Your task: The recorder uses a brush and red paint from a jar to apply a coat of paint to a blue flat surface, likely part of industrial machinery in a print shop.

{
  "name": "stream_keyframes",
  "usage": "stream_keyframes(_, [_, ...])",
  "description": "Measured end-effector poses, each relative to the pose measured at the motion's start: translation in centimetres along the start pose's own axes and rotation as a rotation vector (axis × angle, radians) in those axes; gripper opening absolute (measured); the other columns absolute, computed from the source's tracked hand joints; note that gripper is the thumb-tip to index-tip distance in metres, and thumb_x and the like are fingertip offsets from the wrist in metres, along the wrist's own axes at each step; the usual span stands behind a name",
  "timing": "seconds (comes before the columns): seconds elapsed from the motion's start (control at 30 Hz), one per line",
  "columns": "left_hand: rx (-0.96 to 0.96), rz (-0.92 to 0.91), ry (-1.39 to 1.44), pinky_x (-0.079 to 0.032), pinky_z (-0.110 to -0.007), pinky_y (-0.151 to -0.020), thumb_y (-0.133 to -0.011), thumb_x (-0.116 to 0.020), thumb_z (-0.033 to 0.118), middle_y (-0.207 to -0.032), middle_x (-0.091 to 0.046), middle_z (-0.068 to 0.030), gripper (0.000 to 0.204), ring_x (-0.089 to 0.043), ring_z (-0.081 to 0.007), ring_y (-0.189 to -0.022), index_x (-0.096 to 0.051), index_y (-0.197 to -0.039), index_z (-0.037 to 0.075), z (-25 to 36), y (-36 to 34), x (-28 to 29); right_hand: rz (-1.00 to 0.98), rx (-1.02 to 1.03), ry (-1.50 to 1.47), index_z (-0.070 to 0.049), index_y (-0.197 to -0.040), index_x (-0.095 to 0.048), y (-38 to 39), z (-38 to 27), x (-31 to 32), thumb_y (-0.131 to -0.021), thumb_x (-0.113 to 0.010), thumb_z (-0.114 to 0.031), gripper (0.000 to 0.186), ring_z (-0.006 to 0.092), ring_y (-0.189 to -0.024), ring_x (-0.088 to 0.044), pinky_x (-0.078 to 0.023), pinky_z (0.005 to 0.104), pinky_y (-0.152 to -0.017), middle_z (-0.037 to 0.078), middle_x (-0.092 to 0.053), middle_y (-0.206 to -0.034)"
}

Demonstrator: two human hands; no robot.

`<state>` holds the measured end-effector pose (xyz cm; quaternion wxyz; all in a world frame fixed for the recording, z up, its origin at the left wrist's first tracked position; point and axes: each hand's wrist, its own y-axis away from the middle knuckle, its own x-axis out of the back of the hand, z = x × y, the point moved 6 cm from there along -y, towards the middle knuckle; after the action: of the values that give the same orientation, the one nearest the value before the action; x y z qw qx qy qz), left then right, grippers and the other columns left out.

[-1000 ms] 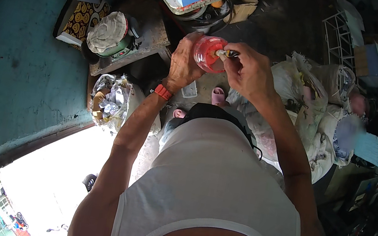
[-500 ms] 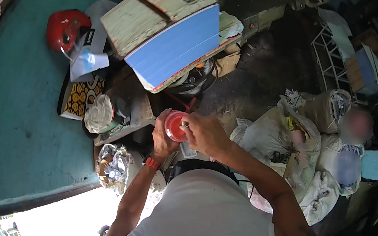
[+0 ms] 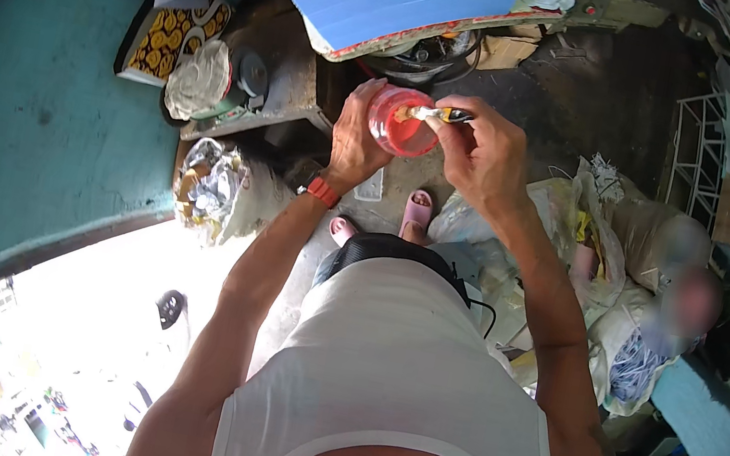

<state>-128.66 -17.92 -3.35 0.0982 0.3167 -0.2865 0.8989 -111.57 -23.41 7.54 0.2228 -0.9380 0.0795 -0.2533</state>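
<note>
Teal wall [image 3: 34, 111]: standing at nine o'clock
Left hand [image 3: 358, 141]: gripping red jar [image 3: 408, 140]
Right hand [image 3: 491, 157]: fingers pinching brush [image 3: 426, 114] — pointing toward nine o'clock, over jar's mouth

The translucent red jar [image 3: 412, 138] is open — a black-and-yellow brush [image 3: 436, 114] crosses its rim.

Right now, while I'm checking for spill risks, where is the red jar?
The red jar is in the upper middle of the head view, held by the left hand, with the brush in the right hand at its mouth.
</note>
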Motion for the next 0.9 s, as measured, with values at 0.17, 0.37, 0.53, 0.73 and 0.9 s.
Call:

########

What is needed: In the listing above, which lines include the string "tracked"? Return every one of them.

Response to the task:
  "description": "Measured end-effector poses, each relative to the pose measured at the motion's start: translation in centimetres along the start pose's own axes and rotation as a rotation vector (axis × angle, radians) in those axes; gripper opening absolute (measured); the other columns absolute, computed from the source's tracked hand joints; note that gripper is the thumb-tip to index-tip distance in metres, and thumb_x and the like are fingertip offsets from the wrist in metres, along the wrist's own axes at each step; the usual span stands behind a name",
`<state>` holds the measured end-effector pose (xyz cm; quaternion wxyz; all in a world frame fixed for the recording, z up, its origin at the left wrist's first tracked position; point and axes: each hand's wrist, its own y-axis away from the middle knuckle, its own x-axis out of the back of the hand, z = x × y, the point moved 6 cm from there along -y, towards the middle knuckle; after the action: of the values that give the same orientation, the one nearest the value before the action; x y z qw qx qy qz), left then right, grippers and the other columns left out.

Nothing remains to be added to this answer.